Novels Set In Austria: 7 Bestsellers To Search Our Soul

Novels Set In Austria. At the latest since Sigmund Freud, it became evident that Austrians can be weird. Even more so, understanding where they come from and how they tick is key to unlocking local culture. To help you do that, I have pulled together 7 books that hold the keys. On top, all of them are available in English language on Amazon and in selected local book stores in Vienna, such as Morawa or Frick.

What to expect from Austrian literature? In short, many Austrian writers before World War II and the Second Republic wrote comic and bizarre stories with local historic references. However, contemporary writers like Elfriede Jelinek or Thomas Bernhard tend to challenge social phenomena such as domestic violence using an intense and sometimes hard to follow language.

In the list below, find out which of the top 7 novels set in Austria you'd like to read to connect more deeply with the city.

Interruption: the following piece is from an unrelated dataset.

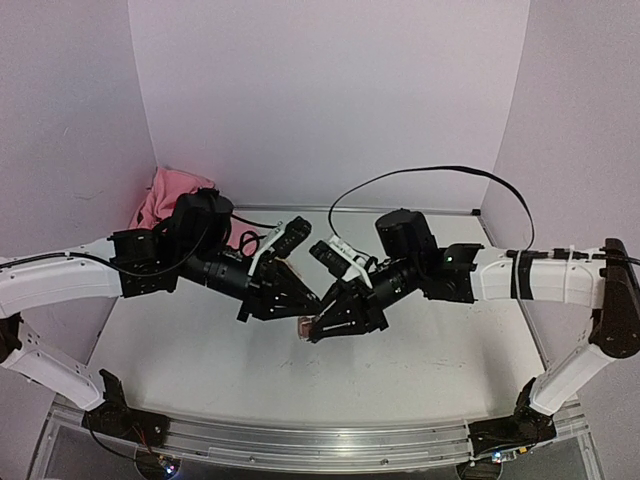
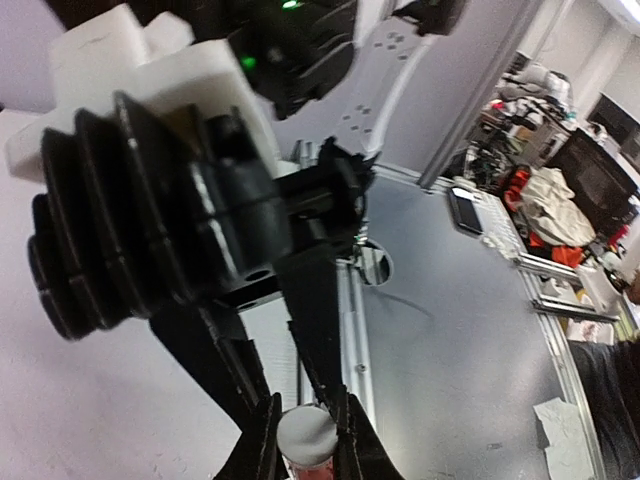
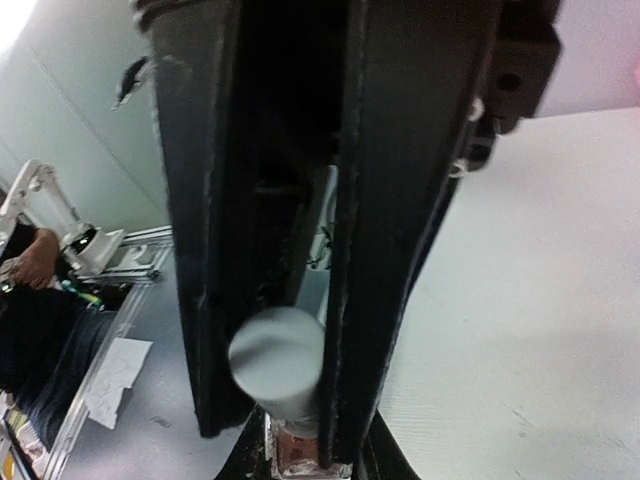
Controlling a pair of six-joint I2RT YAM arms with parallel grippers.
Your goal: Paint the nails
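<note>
The polish bottle (image 3: 295,452) is held over the table's (image 1: 450,350) middle. Its body is clamped by the left gripper (image 2: 305,458) and its white cap (image 3: 277,355) by the right gripper (image 3: 285,400). Painting is judged not yet begun. The nails are hidden; only the pink sleeve (image 1: 165,200) is seen, at the far left corner.

Left arm (image 1: 55,282) and right arm (image 1: 545,278) were white shells with chunky black joints, left gripper (image 1: 303,315) and right gripper (image 1: 321,330) all matte black, thin black cable (image 1: 420,172) looped off the right one.
</note>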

1. The World Of Yesterday, by Stefan Zweig

Stefan Zweig and More: Cafe Central ViennaNovels Set In Austria. 'Why did nobody ever tell me about this book?' an Amazon reader of The World of Yesterday asked. One more good reason to mention it here. Clearly, this is a must read for history fans. Imagine a story carrying all the weight, nostalgia and despair of someone who saw the Austro-Hungarian Empire break into pieces. In the World of Yesterday readers closely follow Zweig as he experiences famine, civil war, two World Wars, and antisemitism first-hand. When he finally escapes from Austria together with his wife Zweig still thinks of starting a new life.
But the diaspora has shattered his entire world: Just 18 months before the Allied Forces free Austria Stefan Zweig and his wife committed suicide in Rio de Janeiro. Jewish-Viennese bourgeois and intellectual Stefan Zweig (1881 to 1942) and other fellow writers of that time used autobiographic material for their most popular novels.

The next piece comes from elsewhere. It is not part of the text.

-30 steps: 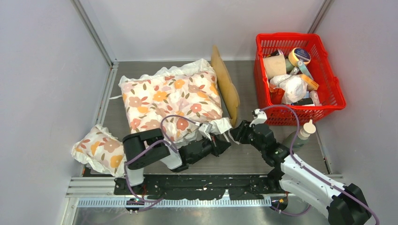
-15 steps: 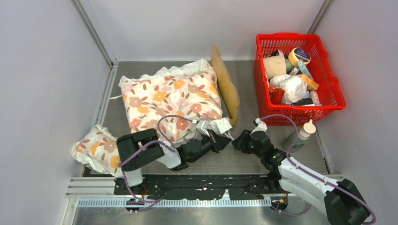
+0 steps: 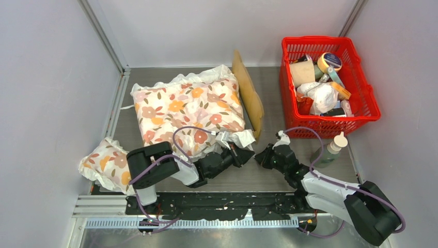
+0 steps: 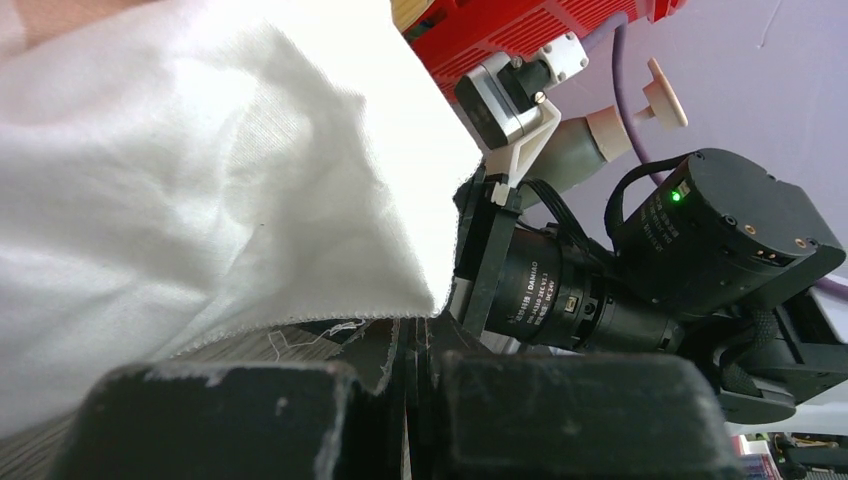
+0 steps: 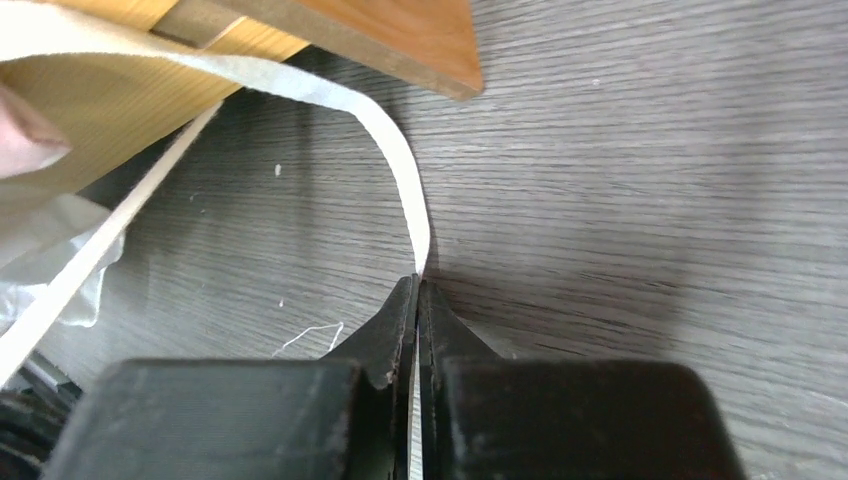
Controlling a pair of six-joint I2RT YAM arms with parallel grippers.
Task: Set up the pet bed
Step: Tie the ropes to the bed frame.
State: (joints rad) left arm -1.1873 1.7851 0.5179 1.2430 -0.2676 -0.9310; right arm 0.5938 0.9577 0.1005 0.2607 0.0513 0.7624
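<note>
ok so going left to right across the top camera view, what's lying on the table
small floral pillow → big floral cushion → wooden headboard → red basket; the bottle overlaps the basket, so it's left out

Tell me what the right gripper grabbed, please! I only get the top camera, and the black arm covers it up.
Observer: The right wrist camera shows the right gripper shut on a thin white strap that lies looped on the grey table.
Operator: And the left one? From up here I just see white stuff near it.
Observer: In the left wrist camera, the left gripper is shut on the frayed edge of the white cloth.
</note>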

Best place in Vienna to connect with the story: Café Central

2. The Chess Novel, by Stefan Zweig

Stefan Zweig and More: Cafe Landtmann

Novels Set In Austria. After just a few pages of the Chess novel (Schachnovelle) Stefan Zweig grips you so tightly there is no going back. At a time when Sigmund Freud explored the human mind, Zweig weaved historic and psychological topics that touched his own past into a brilliant psychodrama: During an atlantic cruise from New York to Buenos Aires after World War II, a millionaire challenges a famous chess player. As the game runs its course, a mysterious Dr. B from Austria comes to the millionaire's rescue. After the chess game is over, the narrator unveils the tragic reason of the doctor's ingenious chess skills.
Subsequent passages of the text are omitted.